Wednesday, 27 March 2019

Venturing Into The World’s Most Haunted Forest...with J.H. Moncrieff

 I love a great ghost story and J.H. Moncrieff writes them. The latest in her Ghostwriters series has just been published and it's an edge-of-seat feast of surprise. Come with us as we take a trip into the very place that inspired her latest spooky tale - and watch out for the trees, you'll meet them again in Forest of Ghosts...

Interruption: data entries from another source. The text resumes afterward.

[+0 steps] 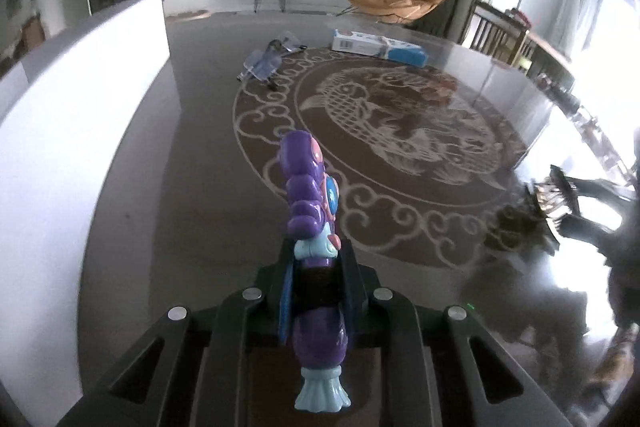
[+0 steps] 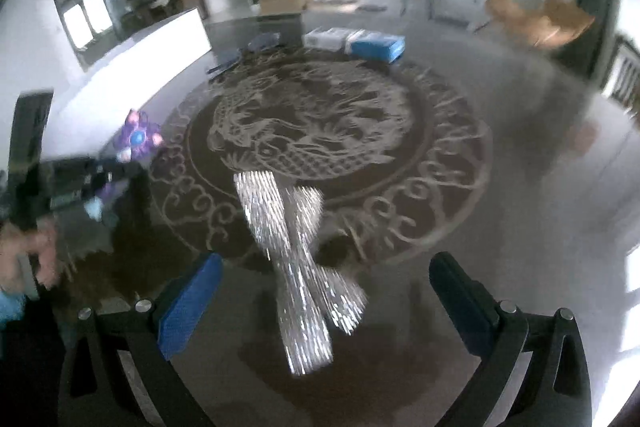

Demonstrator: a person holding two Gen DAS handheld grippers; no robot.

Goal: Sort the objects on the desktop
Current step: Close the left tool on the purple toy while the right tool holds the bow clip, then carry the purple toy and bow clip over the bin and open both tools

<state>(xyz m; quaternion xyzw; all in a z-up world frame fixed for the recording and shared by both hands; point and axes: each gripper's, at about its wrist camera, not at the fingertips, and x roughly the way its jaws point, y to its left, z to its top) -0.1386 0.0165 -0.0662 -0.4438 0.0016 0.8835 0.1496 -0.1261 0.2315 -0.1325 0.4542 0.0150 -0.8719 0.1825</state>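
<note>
Silver glittery bow-shaped object (image 2: 298,267) is seen lying on the glass table (image 2: 500,163), directly ahead of the right gripper (image 2: 324,291) and between its 2 blue-padded fingers (image 2: 188,303); its long axis is judged to run roughly along the gripper's forward line, slightly tilted. Jaws are spread wide, nothing touched as far as blur allows. Right gripper is clearly nearer. Purple seahorse toy (image 1: 316,267) is pinched mid-body in the left gripper (image 1: 318,279), held above the table, head pointing forward. Blue-white box (image 1: 376,47) and clear plastic packaging (image 1: 272,59) are noted at the far edge.
</note>
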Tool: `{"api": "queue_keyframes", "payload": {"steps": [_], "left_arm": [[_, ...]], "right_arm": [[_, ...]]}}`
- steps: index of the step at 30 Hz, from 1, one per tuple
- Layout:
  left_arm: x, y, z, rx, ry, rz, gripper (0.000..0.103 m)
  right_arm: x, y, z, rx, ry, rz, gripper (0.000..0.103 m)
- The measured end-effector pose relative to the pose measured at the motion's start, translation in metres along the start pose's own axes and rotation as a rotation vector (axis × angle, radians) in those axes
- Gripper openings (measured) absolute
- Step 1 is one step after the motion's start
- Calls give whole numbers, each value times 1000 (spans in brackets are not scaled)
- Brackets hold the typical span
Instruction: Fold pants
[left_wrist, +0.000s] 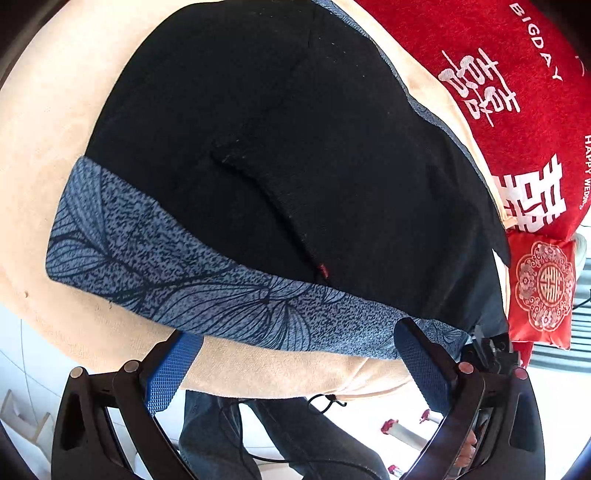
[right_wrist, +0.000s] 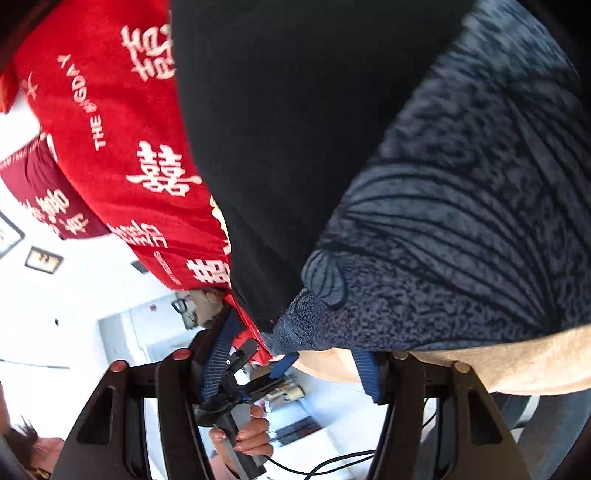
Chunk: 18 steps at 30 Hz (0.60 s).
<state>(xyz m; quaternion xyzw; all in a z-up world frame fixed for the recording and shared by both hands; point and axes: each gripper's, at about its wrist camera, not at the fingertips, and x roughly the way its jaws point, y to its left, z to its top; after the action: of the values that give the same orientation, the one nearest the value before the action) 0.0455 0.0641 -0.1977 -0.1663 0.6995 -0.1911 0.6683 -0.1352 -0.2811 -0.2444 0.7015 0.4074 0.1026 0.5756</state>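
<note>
A: Blue-padded fingers (left_wrist: 171, 369) of the left gripper (left_wrist: 295, 365) stand wide apart at the near edge of the pants (left_wrist: 295, 147), holding nothing. The right gripper (right_wrist: 291, 365) is spread as well, with a corner of the patterned band (right_wrist: 461, 221) reaching down between its pads; they have not closed on it.

B: And the pants?

A: Black, laid flat on a tan pad (left_wrist: 277, 369), the blue-grey leaf-print band (left_wrist: 184, 273) along the near edge, a red cloth (left_wrist: 517, 92) just beyond.

B: Risks?

A: Likely three. The right fingers could pinch the red cloth (right_wrist: 110, 147) with the band, since the two meet there. Either gripper could snag the pad and lift it too. Grips taken unevenly would skew the fold.

B: Any writing?

A: On the red cloth, white "THE BIGDAY", "HAPPY WEDD…" cut off, and double-happiness characters. A red packet (left_wrist: 541, 291) bears a floral medallion. A tiny red tab (left_wrist: 324, 268) on the pants is unreadable.
</note>
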Motion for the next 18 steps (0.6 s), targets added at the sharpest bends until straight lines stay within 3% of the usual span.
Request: {"api": "queue_keyframes", "payload": {"steps": [1,3,4,8,12,13,18], "left_arm": [[-1,0,0,-4,-2,-4,103],[-3,-2,0,-19,-2,-22,103],[-4,-2,-1,-23,-2,-32,103],[-7,-5,3,-47,-23,-78,102],[-1,0,10,-98,-13,-158,66],[1,1,12,-104,-14,-140,63],[-2,8,17,-122,-19,-90,20]], "right_arm": [[0,2,-1,16,3,-10,50],[-5,6,-4,50,-7,38,14],[-9,12,-6,56,-20,83,9],[-19,45,-11,17,-24,156,9],[-18,60,-9,-6,1,92,11],[-16,62,-8,-2,6,77,13],[-17,43,3,61,-7,-33,9]]}}
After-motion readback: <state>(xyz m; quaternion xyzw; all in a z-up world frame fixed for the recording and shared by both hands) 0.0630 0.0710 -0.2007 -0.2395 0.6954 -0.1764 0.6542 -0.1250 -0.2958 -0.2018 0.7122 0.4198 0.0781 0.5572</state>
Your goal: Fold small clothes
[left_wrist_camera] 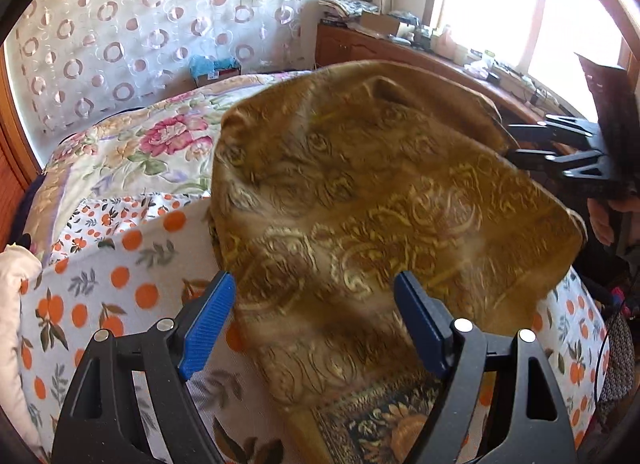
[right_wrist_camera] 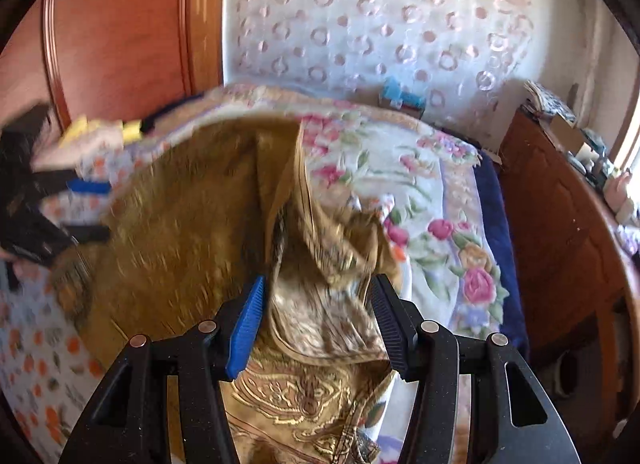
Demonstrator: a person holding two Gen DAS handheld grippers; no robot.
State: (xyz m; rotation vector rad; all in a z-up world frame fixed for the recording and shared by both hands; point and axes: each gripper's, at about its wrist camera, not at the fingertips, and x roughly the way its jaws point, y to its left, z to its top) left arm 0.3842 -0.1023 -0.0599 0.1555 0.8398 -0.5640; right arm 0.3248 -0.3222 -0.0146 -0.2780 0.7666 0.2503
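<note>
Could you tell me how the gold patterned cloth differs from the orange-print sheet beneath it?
The gold patterned cloth is brownish gold with scroll motifs; the orange-print sheet is white with oranges and dots. The cloth is lifted and blurred; the sheet lies spread flat. The cloth looks smaller. Both are patterned fabrics.

Cloth (left_wrist_camera: 360, 224) spread on the bed (left_wrist_camera: 120, 264) ahead of and between the spread fingers of the left tool (left_wrist_camera: 314, 328), right tool (left_wrist_camera: 560, 152) at its far right edge, bunched cloth between that tool's parted fingers, quilt (right_wrist_camera: 420, 192) behind, cabinet (right_wrist_camera: 560, 224) to the right, curtain (left_wrist_camera: 140, 24) beyond the bed.
</note>
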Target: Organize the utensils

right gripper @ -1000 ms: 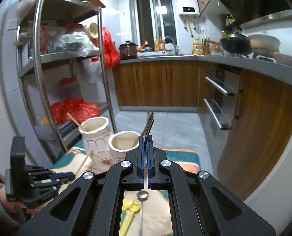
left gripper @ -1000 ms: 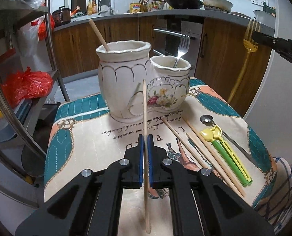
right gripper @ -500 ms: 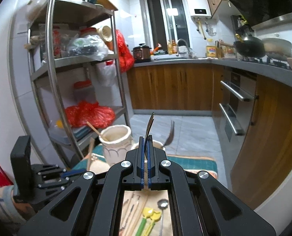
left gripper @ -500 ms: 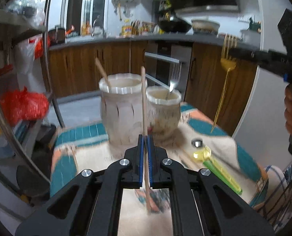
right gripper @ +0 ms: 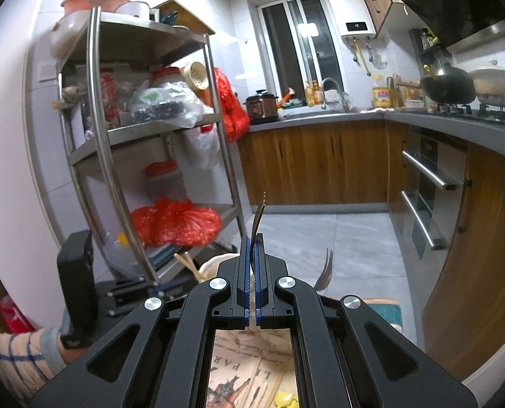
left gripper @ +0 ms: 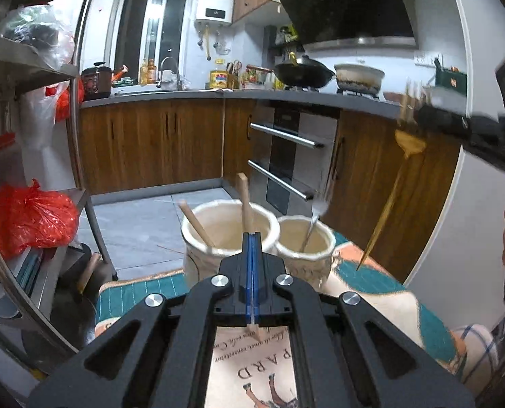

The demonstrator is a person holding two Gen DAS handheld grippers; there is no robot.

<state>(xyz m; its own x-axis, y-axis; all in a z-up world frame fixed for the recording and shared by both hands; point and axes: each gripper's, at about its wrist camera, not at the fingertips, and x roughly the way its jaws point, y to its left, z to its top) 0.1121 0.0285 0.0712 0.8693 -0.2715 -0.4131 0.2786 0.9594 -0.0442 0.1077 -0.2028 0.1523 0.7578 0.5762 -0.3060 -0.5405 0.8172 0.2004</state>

Romania is a beautiful country, a photographer’s paradise: rolling hills, gingerbread architecture, and some of the prettiest cities I’ve ever seen in my life. Visiting Bran, Brasov, or Sighişoara is like stepping into a fairytale.
Hoia Baciu, however, was another story.
The legends about the world’s most haunted forest are well known. Hoia Baciu was named for a shepherd who vanished in the forest, along with his flock of two hundred sheep. 
Those brave enough to venture within have suffered strange rashes, headaches, burns, scratches, and nausea, among other ailments. People have reportedly experienced a high level of anxiety while in the forest, along with the sensation of being watched. Electronics often malfunction in the area as well.
The day I was to visit Hoia Baciu began in disaster. An argument with the hotel clerk over a billing issue resulted in me being late to meet my guide, and then I couldn’t find my credit cards. Sweating and anxious, I set off for the forest with a driver appropriately named Vlad.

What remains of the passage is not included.